Renewed rates fears adds to worries the US will "slam into recession"
(Alliance News) - US interest rates will likely peak at a higher level than previously anticipated due to economic data that came in stronger than recent trends suggested, US Federal Reserve Chair Jerome Powell said on Tuesday.
AJ Bell analyst Russ Mould said it was the news that investors didn't want to hear, with Powell making it "perfectly clear" that US interest rates would keep going up, "potentially faster and harder than markets had previously priced in."
The Fed chair noted that January figures for employment, consumer spending, manufacturing production and inflation pointed to a partial reversal of earlier softening trends.
"If the totality of the data were to indicate that faster tightening is warranted, we would be prepared to increase the pace of rate hikes," Powell said.
The US central bank has raised its benchmark lending rate eight times since early last year, as the Fed contends with inflation that remains stubbornly above its long-term target of 2%.
However, despite its forceful moves, a key US inflation measure - the personal consumption expenditures price index - rose slightly to reach an annual rate of 5.4% in January from 5.3% in December.

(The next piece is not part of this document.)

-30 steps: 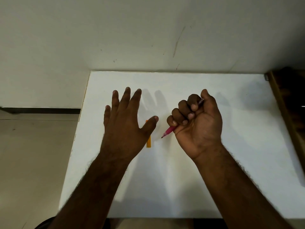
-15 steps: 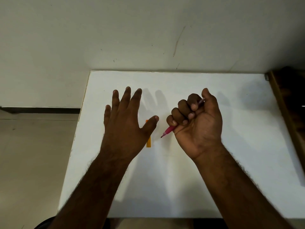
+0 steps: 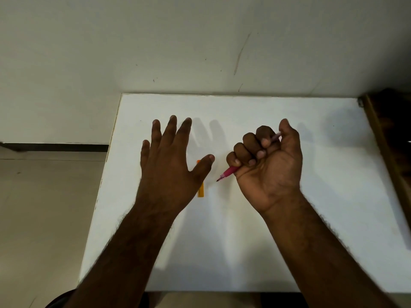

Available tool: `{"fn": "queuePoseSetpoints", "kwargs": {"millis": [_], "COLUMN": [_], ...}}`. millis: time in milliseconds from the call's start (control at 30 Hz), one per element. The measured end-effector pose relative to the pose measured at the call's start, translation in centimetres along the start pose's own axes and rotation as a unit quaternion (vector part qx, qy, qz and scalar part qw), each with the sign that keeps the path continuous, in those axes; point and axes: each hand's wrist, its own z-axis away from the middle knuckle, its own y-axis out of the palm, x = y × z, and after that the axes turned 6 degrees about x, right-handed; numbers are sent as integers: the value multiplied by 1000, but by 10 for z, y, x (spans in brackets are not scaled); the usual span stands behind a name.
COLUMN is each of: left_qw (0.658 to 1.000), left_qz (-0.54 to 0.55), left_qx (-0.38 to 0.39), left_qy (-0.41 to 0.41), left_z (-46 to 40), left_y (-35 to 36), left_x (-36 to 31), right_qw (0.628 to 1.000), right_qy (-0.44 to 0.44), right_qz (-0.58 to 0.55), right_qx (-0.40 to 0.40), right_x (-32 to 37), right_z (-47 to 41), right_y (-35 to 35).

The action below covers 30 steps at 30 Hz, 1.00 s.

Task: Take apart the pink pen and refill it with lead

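Pink pen was clenched in the right hand's fist, tip down-left. The left hand spread flat, holding nothing, over an orange case on the table.

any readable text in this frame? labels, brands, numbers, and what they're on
None readable.
pink pen: mostly hidden in the right hand; no print on the visible tip end.
orange case: partly behind the left hand; any marking is too small and blurred to read.
white table and wall: only scuff marks, no lettering.
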Motion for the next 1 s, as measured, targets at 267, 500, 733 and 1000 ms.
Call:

The rate of PCE inflation came in markedly ahead of the FXStreet cited consensus of a slowdown to 4.9%. Further, core PCE inflation, the Federal Reserve's preferred price gauge, quickened to 4.7% on-year in January, from 4.6% in December.
At the same time, the US labour market remains "extremely tight" to use Powell's own words.
US employment growth was well ahead of expectations last month. Nonfarm payrolls rose by 517,000 in January, almost double the 260,000 in December. January's number was well-ahead of market consensus of 185,000.
"To restore price stability, we will need to see lower inflation in this sector, and there will very likely be some softening in labor market conditions," Powell said to the US Senate on Tuesday.
Hargreaves Lansdown analyst Susannah Streeter said the renewed rates fears were adding to worries that the US economy won't "fall like a feather into a mild downturn but slam into a recession."
At 1315 GMT on Wednesday, the ADP US national employment report will be published. Analysts at Lloyds Bank said the report will attract attention as a "potential signpost" to Friday's official jobs numbers, the nonfarm payrolls report for February, which will be released at 1330 GMT on Friday.
"We look for an increase of 200,000 for the ADP measure of private payrolls which, if replicated in Friday's official figures, would suggest the labour market remains tight, adding to speculation of a larger Fed hike later this month," Lloyds Bank said.
According to the CME FedWatch tool, market participants now expect a 71% change of a 50-basis-point hike at the next FOMC meeting. On Tuesday, before Powell's testimony, markets thought there was a 72% chance of a smaller 25-basis-point lift.
Capital Economics analyst Andrew Hunter said that, although most evidence still points to economic weakness and markedly lower inflation this year in the US, he still believes the Fed will begin cutting rates again "sooner than markets are expecting".
"Not only are interest rates set to rise higher than we previously anticipated, but there is now a lot less scope for rate cuts later this year than we had originally thought. Nevertheless, we aren't minded to completely throw in the towel just yet," Hunter said.
"First, a strong January doesn't make a strong year – particularly given the potential impact of the unseasonably warm winter. With most leading indicators flashing red, we still think the economy is likely to fall into recession as the lagged impact of the Fed's cumulative tightening feeds through.
"If we're right that economic growth will be stalling, unemployment rising and core inflation on a clear downward trend towards the end of this year, it's still plausible that those cuts could begin before the year is out."